Exercise requirements:
Pull every line containing "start" out of the material below.

--- Collected data ---

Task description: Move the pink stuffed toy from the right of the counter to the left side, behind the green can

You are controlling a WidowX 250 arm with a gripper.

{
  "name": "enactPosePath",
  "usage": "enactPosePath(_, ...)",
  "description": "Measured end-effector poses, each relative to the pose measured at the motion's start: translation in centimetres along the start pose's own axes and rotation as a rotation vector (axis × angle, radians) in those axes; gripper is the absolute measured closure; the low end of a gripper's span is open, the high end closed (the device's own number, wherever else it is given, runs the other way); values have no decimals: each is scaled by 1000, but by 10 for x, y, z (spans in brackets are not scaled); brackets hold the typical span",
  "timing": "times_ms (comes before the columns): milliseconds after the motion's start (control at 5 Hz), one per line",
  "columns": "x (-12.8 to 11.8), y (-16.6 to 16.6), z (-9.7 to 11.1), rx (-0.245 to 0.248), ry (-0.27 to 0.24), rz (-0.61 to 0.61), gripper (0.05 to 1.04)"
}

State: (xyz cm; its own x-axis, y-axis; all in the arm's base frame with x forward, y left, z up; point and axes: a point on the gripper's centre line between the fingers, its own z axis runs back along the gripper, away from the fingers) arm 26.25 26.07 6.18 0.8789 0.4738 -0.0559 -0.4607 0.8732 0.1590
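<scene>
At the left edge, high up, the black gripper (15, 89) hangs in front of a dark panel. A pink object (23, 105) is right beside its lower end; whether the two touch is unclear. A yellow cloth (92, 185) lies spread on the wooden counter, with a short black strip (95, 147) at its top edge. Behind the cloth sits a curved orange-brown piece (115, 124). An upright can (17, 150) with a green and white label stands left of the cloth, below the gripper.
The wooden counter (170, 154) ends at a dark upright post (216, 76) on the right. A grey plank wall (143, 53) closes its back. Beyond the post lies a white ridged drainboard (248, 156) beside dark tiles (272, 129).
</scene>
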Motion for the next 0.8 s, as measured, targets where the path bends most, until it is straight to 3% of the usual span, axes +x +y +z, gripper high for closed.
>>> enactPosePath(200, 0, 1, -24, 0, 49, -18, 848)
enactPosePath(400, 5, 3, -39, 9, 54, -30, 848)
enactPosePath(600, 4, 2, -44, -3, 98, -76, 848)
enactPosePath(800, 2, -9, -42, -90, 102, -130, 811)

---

Final answer:
  "description": "Measured end-effector poses, each relative to the pose measured at the motion's start: translation in centimetres along the start pose's own axes and rotation as a rotation vector (axis × angle, radians) in those axes; gripper is the absolute measured closure; the low end of a gripper's span is open, the high end closed (the device's own number, wherever else it is given, runs the other way); values have no decimals: each is scaled by 1000, but by 10 for x, y, z (spans in brackets are not scaled); brackets hold the typical span",
  "timing": "times_ms (comes before the columns): milliseconds after the motion's start (control at 5 Hz), one per line",

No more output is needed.